-- Exercise --
When you reach the line with "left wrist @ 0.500" in the data below, begin printing lines exactly, and stop once the line with "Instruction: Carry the" has been printed.

-- Input records --

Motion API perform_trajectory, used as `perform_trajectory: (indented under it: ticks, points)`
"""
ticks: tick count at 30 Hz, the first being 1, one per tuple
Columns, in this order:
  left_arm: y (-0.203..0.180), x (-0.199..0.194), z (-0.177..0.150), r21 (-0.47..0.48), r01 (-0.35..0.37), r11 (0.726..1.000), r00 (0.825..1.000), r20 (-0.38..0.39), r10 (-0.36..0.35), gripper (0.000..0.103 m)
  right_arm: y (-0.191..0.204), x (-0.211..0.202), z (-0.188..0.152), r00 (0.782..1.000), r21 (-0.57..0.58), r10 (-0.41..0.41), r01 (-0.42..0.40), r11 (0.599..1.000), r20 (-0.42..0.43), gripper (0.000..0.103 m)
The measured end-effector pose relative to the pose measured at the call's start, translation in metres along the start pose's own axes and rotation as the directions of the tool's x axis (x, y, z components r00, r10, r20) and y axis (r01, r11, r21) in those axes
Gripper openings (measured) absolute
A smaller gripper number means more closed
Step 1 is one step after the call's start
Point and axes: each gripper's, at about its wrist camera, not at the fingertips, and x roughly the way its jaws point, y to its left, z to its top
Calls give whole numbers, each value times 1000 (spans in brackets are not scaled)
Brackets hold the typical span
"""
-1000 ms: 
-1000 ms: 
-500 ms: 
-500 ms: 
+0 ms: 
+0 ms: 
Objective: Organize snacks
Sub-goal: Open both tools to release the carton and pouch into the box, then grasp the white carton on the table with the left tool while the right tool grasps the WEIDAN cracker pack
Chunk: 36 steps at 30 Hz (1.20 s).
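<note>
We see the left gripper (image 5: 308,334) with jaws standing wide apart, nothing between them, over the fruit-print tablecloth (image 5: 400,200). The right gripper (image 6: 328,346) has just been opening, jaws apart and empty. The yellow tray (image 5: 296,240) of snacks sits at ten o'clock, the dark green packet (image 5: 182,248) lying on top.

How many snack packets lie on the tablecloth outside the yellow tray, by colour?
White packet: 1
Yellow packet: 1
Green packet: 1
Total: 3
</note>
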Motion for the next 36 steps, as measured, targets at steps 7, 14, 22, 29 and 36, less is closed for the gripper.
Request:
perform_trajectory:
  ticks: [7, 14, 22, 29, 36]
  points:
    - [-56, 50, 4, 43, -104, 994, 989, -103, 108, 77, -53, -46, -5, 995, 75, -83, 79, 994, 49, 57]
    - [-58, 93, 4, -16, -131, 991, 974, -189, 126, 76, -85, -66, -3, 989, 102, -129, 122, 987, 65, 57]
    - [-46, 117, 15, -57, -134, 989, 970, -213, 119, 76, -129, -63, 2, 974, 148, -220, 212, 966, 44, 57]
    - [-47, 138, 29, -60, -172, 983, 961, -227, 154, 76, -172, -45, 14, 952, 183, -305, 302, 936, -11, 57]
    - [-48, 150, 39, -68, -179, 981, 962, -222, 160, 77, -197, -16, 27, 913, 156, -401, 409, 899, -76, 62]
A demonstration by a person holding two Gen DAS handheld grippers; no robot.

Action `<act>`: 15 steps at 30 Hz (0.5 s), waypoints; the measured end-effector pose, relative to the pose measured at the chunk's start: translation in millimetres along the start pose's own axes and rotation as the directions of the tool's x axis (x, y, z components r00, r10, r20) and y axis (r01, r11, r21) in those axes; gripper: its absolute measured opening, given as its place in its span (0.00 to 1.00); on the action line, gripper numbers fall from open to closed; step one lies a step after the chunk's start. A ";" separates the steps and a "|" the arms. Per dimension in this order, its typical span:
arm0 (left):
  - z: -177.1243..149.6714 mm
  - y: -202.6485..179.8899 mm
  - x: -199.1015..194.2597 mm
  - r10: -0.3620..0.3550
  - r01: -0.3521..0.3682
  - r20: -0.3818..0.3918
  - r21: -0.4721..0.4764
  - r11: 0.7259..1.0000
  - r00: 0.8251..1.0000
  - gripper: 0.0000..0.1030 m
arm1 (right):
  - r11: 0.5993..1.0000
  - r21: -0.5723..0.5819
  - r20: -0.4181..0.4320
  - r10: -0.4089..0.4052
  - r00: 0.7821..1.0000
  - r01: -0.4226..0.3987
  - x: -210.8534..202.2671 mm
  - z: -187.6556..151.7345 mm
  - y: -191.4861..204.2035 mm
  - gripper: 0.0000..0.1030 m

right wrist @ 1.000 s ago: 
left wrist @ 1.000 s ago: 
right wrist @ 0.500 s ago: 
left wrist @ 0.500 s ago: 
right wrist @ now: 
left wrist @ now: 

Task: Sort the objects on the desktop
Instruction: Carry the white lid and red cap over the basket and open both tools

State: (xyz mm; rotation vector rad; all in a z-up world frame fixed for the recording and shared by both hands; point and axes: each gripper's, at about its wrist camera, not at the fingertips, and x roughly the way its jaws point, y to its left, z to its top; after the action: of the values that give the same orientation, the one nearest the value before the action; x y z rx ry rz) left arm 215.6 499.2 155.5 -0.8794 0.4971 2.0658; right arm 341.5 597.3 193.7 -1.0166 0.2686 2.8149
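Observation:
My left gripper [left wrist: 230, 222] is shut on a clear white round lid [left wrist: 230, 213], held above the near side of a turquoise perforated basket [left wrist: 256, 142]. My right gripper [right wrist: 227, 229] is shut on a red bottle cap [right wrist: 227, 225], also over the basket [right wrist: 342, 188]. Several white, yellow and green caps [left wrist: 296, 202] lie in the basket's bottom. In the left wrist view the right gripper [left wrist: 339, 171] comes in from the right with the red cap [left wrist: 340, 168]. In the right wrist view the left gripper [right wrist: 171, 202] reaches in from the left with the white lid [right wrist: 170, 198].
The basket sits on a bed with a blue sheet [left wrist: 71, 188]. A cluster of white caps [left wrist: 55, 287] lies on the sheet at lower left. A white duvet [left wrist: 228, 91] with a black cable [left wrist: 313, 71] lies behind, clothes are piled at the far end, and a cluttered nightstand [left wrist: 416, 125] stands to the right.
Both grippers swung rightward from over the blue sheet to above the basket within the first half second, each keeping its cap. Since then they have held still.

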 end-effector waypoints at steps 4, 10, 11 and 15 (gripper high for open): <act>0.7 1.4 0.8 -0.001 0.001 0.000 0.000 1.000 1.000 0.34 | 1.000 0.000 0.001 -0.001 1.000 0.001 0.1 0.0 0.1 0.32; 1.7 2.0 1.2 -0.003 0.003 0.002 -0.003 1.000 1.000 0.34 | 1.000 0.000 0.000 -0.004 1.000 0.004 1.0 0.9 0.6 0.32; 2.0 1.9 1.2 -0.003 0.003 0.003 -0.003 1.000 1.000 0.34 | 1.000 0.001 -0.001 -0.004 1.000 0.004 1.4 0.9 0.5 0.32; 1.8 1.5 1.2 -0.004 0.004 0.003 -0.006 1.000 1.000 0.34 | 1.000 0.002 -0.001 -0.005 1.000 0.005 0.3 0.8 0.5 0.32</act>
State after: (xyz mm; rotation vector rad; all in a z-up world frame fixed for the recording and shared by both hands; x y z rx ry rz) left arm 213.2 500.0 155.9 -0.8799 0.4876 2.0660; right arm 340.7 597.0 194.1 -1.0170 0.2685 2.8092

-- Result --
left wrist @ 0.500 s ago: 
right wrist @ now: 
left wrist @ now: 

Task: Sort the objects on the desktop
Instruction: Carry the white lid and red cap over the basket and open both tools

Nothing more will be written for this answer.